A bespoke db migrator in rudimentary go.

Posted: 23 May, 2023 Category: backend Tagged: go

"I don't often roll my own DB migrator. But when I do, I do it in a language I barely know." — noone, ever. Until now.

Btw: I had posted this in April but then took it down. In the end I decided my efforts weren't entirely without merit, so here we are again... after some rewrites.


I was going to use golang-migrate. I really was. But I had overzealously skipped ahead and built a SQL template. As in, not a vanilla sql file, but one with all sorts of placeholders for env vars, because I knew that's what I'd want in the end.

I thought golang-migrate would handle sql templates. Upon further investigation though, I found out that:

  1. It didn't handle the use of environment variables
  2. It didn't handle sql templates as migration scripts - (PR open as I write)
  3. It was mightily biased toward up and down migrations.

That last thing is my personal pet peeve. Yes, I know how important it is to back out of things in prod. Yes I know that it becomes important with large teams. I can still irrationally like what I like though, so emoji-tonguepththh!

Anyway: for a go project that's mainly for getting going with go, I wasn't about to complicate my life with down migrations. Down migrations can go kick rocks.

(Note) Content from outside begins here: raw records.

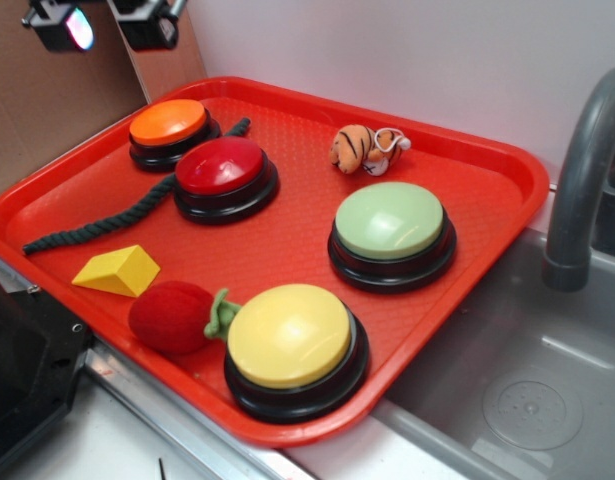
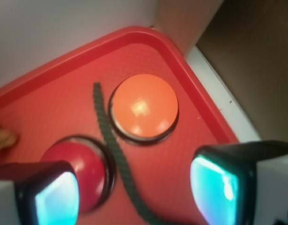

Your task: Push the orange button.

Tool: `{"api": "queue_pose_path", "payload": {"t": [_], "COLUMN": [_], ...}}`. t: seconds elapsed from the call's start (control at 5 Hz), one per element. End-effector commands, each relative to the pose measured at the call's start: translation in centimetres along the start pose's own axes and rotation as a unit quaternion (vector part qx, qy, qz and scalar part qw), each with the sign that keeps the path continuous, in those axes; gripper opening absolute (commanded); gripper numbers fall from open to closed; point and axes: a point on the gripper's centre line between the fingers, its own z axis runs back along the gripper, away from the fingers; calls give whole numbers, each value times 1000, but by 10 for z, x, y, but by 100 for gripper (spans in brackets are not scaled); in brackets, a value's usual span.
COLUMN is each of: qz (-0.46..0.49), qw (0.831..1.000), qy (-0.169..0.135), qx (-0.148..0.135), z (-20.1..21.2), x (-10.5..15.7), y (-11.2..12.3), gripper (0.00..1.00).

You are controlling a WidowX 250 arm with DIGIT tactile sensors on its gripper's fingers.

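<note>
Gripper (image 2: pixel 134 192) fingers are held wide apart, empty, high above the far left corner of the red plastic tray (image 1: pixel 507 170). Below them the round orange-domed push button on a black base (image 2: pixel 144 107) is seen, untouched. A wrong press could be caused by drift toward 7 o'clock, where the red-domed button (image 2: pixel 85 171) sits just beside it. Between both, a dark green braided rope (image 2: pixel 111 140) is laid and could be snagged.

Orange button (image 1: pixel 168 122) (image 2: pixel 144 106) (glossy dome, black base) sits in tray's far-left corner.
</note>
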Motion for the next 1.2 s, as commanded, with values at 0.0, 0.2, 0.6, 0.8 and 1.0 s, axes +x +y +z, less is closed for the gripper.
{"api": "queue_pose_path", "payload": {"t": [0.0, 0.2, 0.6, 0.8, 1.0], "qz": [56, 41, -1, -4, -12], "qw": [998, 998, 999, 999, 999], "qy": [22, 42, 46, 50, 49], "qx": [14, 18, 19, 22, 20], "z": [-29, -55, -83, -87, -75], "x": [24, 32, 29, 25, 21], "y": [5, 9, 11, 12, 14], "gripper": [100, 100, 100, 100, 100]}}
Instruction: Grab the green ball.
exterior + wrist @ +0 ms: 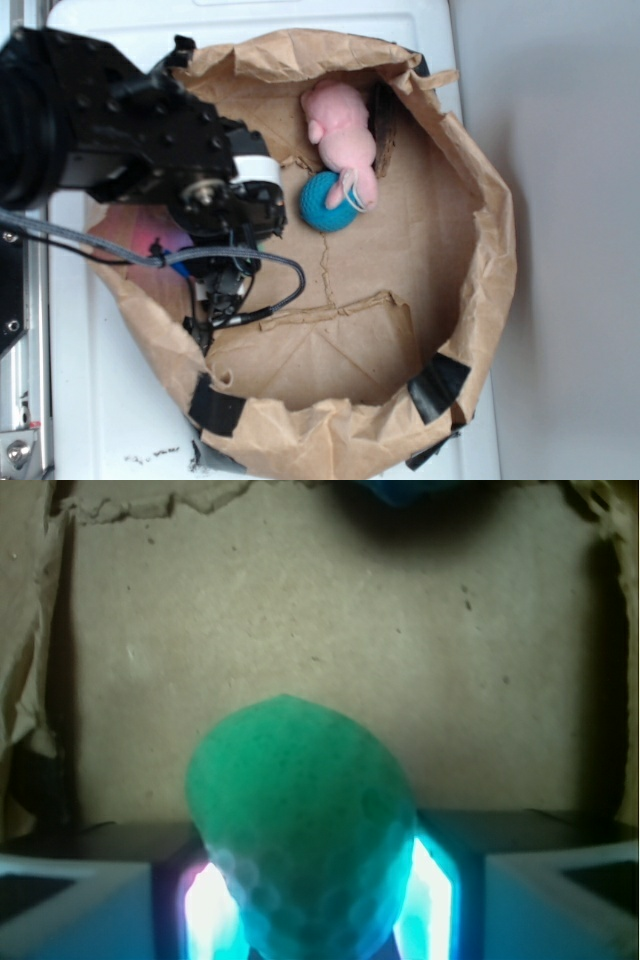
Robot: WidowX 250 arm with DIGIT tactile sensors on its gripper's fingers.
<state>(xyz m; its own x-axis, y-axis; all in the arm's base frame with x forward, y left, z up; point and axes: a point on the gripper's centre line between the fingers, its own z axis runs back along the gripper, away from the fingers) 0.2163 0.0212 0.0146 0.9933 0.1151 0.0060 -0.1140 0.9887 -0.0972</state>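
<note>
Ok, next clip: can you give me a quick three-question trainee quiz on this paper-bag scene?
1. True or false: the green ball sits between the claw's fingers.
2. What touches the blue ball in the exterior view? A) pink plush toy B) the claw C) nothing
3. Fill in: everything lies inside a torn brown ____.

Key: 1 true; 2 A; 3 paper bag.
</note>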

Alas - an entirely different bout of rock-kicking ensued: fast forward to me lying fetal in the hard place, sobbing, clutching stubbed toes repeatedly bashed against the rock that is golang.


confusion


Things I learned

The Basics

  • Files, project structures, go modules, paths, imports, installing stuff... the whole capitalization makes public thing. A lot of this felt terribly alien coming from nodejs world. I'm actually disappointed in how easy it is for a language to so completely rewire your brain on its own behalf.
  • Coming to grips with basic data structures (hello, structs emoji-wave), lists and arrays and their quirks (I am still a bit discombobulated because I was trying to ingest this stuff before the kotlin variants of such things had fully embedded). I did end up needing to define, populate and then ferry around some structs for a bunch of metadata.
  • Also had to go over control structures like for loops, switch statements etc. real fast...

Ingesting env settings

Okay so it turns out there's nothing super-canned (to be fair, I haven't looked hard), other than:

  • the fact that you can prefix your go run commands with env exports, just like any other unix command
  • the fact that there's the godotenv package
    • (no idea if it's the "go" thing to use, but my nodejs wired brain lit up at the dotenv lexeme and before I knew it, I was go geting it into my project)
    • emoji-bulb belated discovery: so turns out viper is a thing. LOL! Totally what I should've used. Sigh...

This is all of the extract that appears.